This week’s Red Writing Hood prompt was to write a short piece - 600 words max - that begins with the words, "This was absolutely the last time" and ends with "She was wrong." If you would like to know more about Greta’s story, there are links to my other posts below.
“This was absolutely the last time I’ll wait around for you!” Greta spat the words out.
“I won’t always wait around for you,” she hissed, narrowing her eyes.
“This isn’t happening again. You swore you would be here,” Greta accused.
Unfortunately, the mirror wasn’t offended or hurt by her practice confrontation. Her shoulders sagged as she realized that her husband probably wouldn’t be as offended as she would like either. If he was worried about her reaction, he wouldn’t have missed their second “starting over” dinner.
Greta had desperately wanted to believe that James’ heartfelt speech about fixing their marriage was actually heartfelt, delivered passionately after Elisabeth’s birth, both of them in tears.
She had wanted to believe that their miscarriage had truly been their miscarriage and not just hers.
She had wanted to believe that their marriage was salvageable.
He had held both of her hands in his, twisting her thin wedding band between his fingers, and asked her to meet him for dinner at a restaurant they had frequented both during their dating days and in the early days of their marriage. She hadn’t been able to meet his eyes, embarrassed that they had come to the point that they had to be so tentative and careful with each other. Focusing on his fingers against the symbol of their vows, she had hopefully promised to meet him, thirty minutes later than he usually came home, just in case he got caught up at work.
The first night, she waited far too long at the small table.

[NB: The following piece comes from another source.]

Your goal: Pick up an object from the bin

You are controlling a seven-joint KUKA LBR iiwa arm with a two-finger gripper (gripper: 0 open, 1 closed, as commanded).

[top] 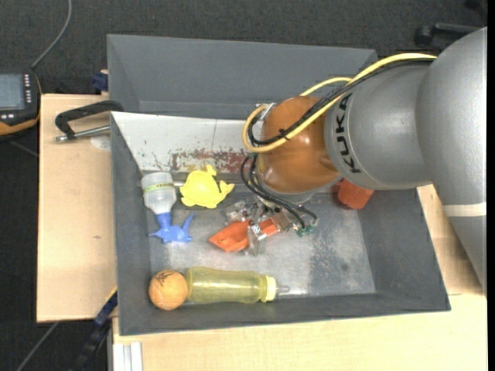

Ice melted in her glass, condensation spreading across the heavy tablecloth. Her chilled white wine was finished by the time she stood up at the table, although she had purposely sipped only the smallest tastes of Pinot Grigio.
He apologized profusely when he walked into the bedroom late that evening, knowing she was only feigning sleep under the tasteful duvet, chosen carefully with fingers entwined, dreaming of the talks they would have and the family they would build surrounding by its feathery softness.
Greta could hear the lie in his voice as he blamed one of the partners for a long-winded meeting he couldn’t escape. Tears leaked from behind her closed lids and she didn’t move until the next morning, when she agreed to give him another chance to talk about what they could do together to help her heal.
She hadn’t issued an ultimatum then, but it hung in the air between them, heavy and dark.
She had truly believed that the only ultimatum they would ever need was “’til death do us part.”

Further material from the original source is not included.